WORK TASK
Please transcribe the entries that follow exactly as they stand, skipping each picture.

[[ MATERIAL PROVIDED open ]]

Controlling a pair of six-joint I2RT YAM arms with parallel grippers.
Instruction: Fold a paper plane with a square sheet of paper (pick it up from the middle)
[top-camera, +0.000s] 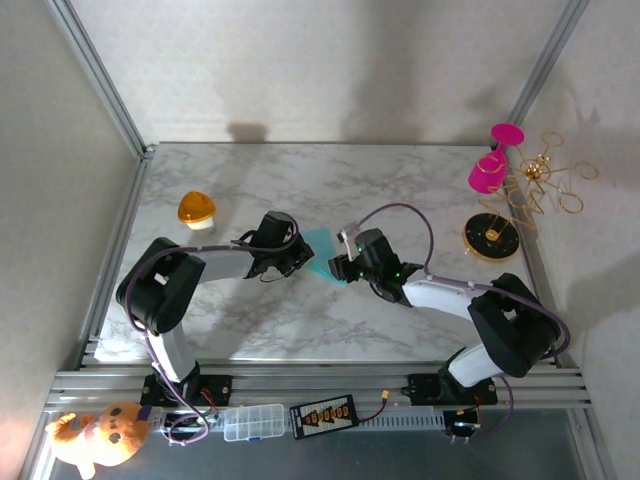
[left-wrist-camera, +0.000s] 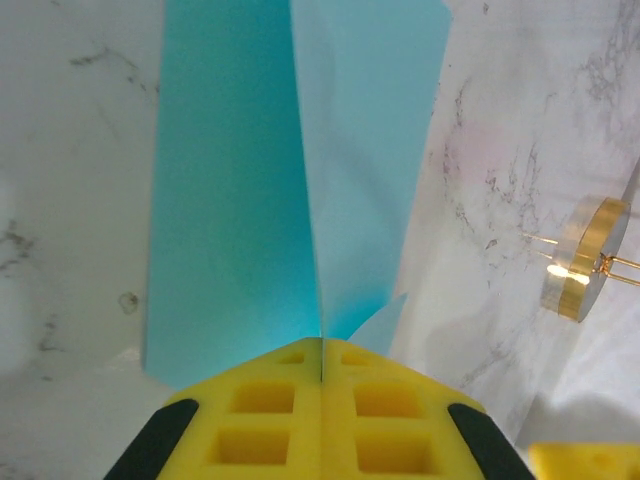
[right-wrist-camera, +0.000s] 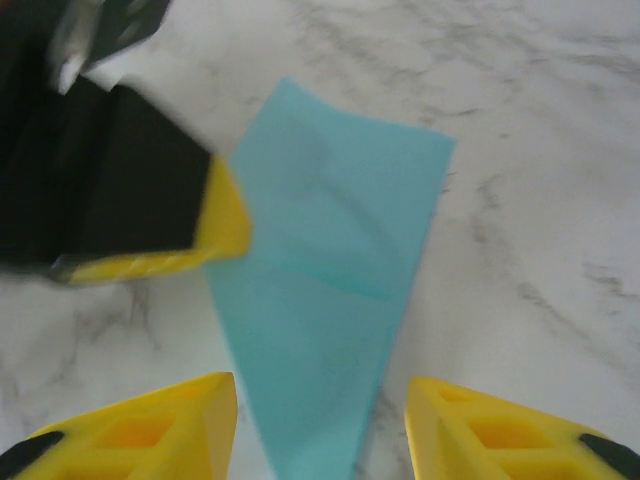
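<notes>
A white marble-look tabletop (top-camera: 300, 185) w/ grey veining was seen enclosed on three sides by plain off-white walls: a back wall (top-camera: 320, 60), a L wall (top-camera: 50, 150) and a R wall (top-camera: 605, 110). Alum. frame posts (top-camera: 100, 75) were set at the far corners, slanting outward in the top view. The near edge was bounded by slotted alum. rails (top-camera: 330, 383), w/ a grey surface (top-camera: 540, 450) seen below them. The scene was lit evenly and softly; faint shadows (top-camera: 248, 131) were thrown on the back wall just above the table's far edge.
</notes>
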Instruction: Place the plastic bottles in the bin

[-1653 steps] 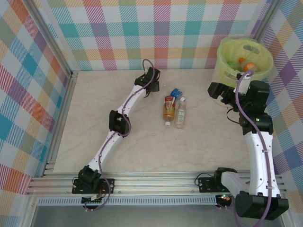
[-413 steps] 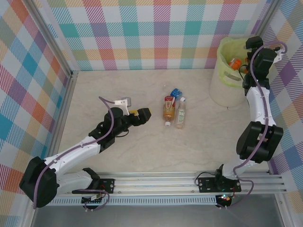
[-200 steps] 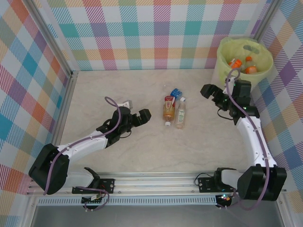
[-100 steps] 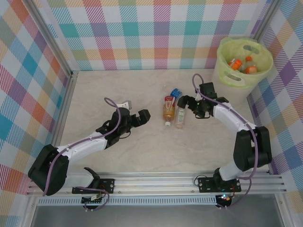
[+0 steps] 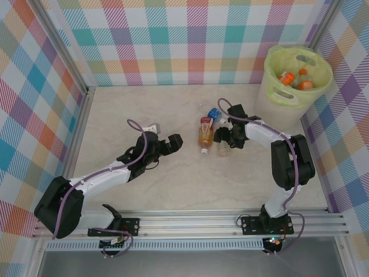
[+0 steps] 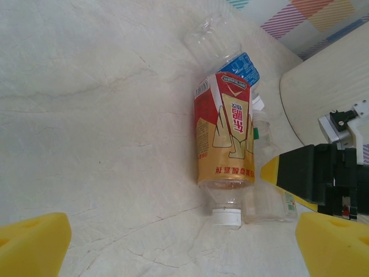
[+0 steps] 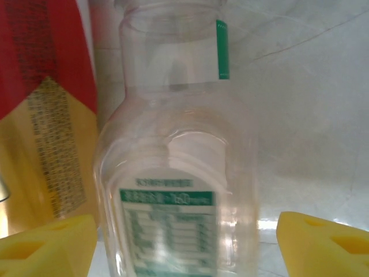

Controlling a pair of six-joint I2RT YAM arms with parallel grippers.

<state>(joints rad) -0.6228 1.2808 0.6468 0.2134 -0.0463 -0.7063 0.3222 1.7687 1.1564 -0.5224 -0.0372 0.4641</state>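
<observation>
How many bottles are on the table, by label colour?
Red-and-gold label bottle: 1
Blue label bottle: 1
Green-and-white label bottle: 1
Total: 3

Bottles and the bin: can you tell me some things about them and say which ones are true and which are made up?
1. The bin has bottles inside it. True.
2. The red-and-orange bottle stands upright. False: it lies on its side on the table.
3. The right claw sits around the clear bottle with the green label. True.
4. The left claw holds a bottle. False: it is open and empty, apart from the bottles.
</observation>
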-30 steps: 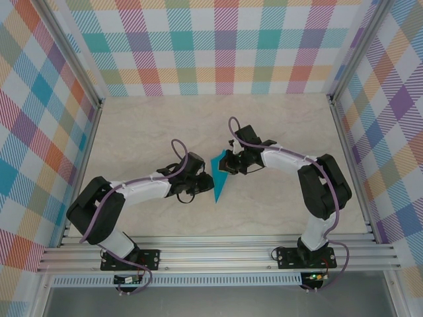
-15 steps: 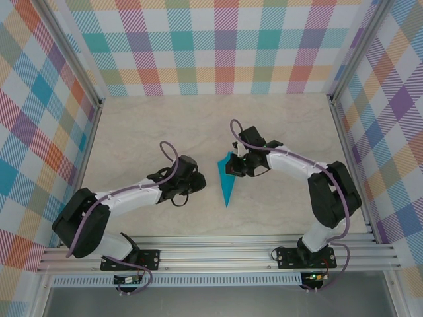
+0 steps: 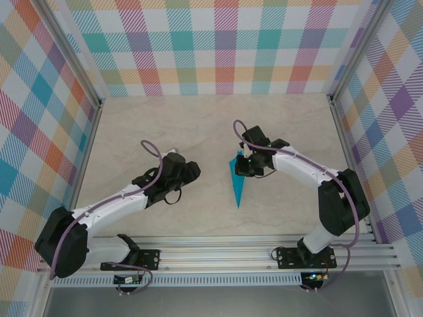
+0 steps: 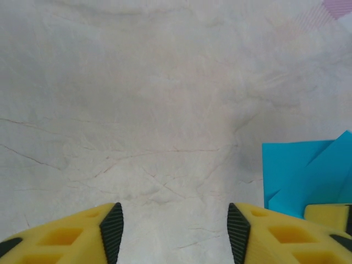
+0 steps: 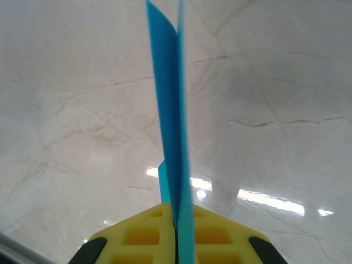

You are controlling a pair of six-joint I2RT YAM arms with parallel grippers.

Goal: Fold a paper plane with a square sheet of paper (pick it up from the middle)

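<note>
Now that the left gripper (image 3: 195, 172) has let go and backed off to the left, we see the paper plane (image 3: 236, 186) held by the right gripper (image 3: 243, 165) alone. A second ago both grippers met at the folded paper near the middle of the table (image 3: 152, 125). Since then the left arm has drawn well clear, and its jaws now stand apart over bare table with nothing between them. The plane has also shifted a little to the right with the right arm.

It now sits just right of the table's middle, its wide far end pinched in the right gripper and its point aimed at the near edge. From the right wrist we see those jaws pressed together on the paper, which stands on edge like a thin blade. We cannot tell whether its tip touches the table.

We judge the folding all but finished: the dart shape is there and needs no second hand. What remains is probably setting it down gently, since paper this thin, held at one end, may sag or slip.
</note>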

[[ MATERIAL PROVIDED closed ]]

RESPONSE FOR THIS EXERCISE
Controlling a pair of six-joint I2RT YAM arms with parallel grippers.
Instruction: Fold a paper plane with a square sheet of paper (pick it up from the middle)
[top-camera, +0.000s] 
[left-wrist-camera, +0.000s] 
[right-wrist-camera, +0.000s] 
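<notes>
A white marble-look tabletop (top-camera: 300, 185) w/ grey veining was seen enclosed on three sides by plain off-white walls: a back wall (top-camera: 320, 60), a L wall (top-camera: 50, 150) and a R wall (top-camera: 605, 110). Alum. frame posts (top-camera: 100, 75) were set at the far corners, slanting outward in the top view. The near edge was bounded by slotted alum. rails (top-camera: 330, 383), w/ a grey surface (top-camera: 540, 450) seen below them. The scene was lit evenly and softly; faint shadows (top-camera: 248, 131) were thrown on the back wall just above the table's far edge.
</notes>
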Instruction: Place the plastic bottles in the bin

[-1653 steps] 
[-413 steps] 
[-200 steps] 
[-100 steps] 
[+0 steps] 
[+0 steps] 
[+0 steps] 

Controlling a pair of six-joint I2RT YAM arms with parallel grippers.

<state>(joints rad) -0.6228 1.2808 0.6468 0.2134 -0.0463 -0.7063 0.3222 1.7687 1.1564 -0.5224 -0.0372 0.4641</state>
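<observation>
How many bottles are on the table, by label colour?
Red-and-gold label bottle: 1
Blue label bottle: 1
Green-and-white label bottle: 1
Total: 3

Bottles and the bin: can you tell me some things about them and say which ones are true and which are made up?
1. The bin has bottles inside it. True.
2. The red-and-orange bottle stands upright. False: it lies on its side on the table.
3. The right claw sits around the clear bottle with the green label. True.
4. The left claw holds a bottle. False: it is open and empty, apart from the bottles.
</observation>
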-30 steps: 
-15 steps: 
+0 steps: 
+0 steps: 
+0 steps: 

You are controlling a pair of six-joint I2RT YAM arms with parallel grippers.

Goal: Fold a paper plane with a square sheet of paper (pick it up from the middle)

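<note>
Now that the left gripper (image 3: 195, 172) has let go and backed off to the left, we see the paper plane (image 3: 236, 186) held by the right gripper (image 3: 243, 165) alone. A second ago both grippers met at the folded paper near the middle of the table (image 3: 152, 125). Since then the left arm has drawn well clear, and its jaws now stand apart over bare table with nothing between them. The plane has also shifted a little to the right with the right arm.

It now sits just right of the table's middle, its wide far end pinched in the right gripper and its point aimed at the near edge. From the right wrist we see those jaws pressed together on the paper, which stands on edge like a thin blade. We cannot tell whether its tip touches the table.

We judge the folding all but finished: the dart shape is there and needs no second hand. What remains is probably setting it down gently, since paper this thin, held at one end, may sag or slip.
</note>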

The exercise has been answered, and the work is done.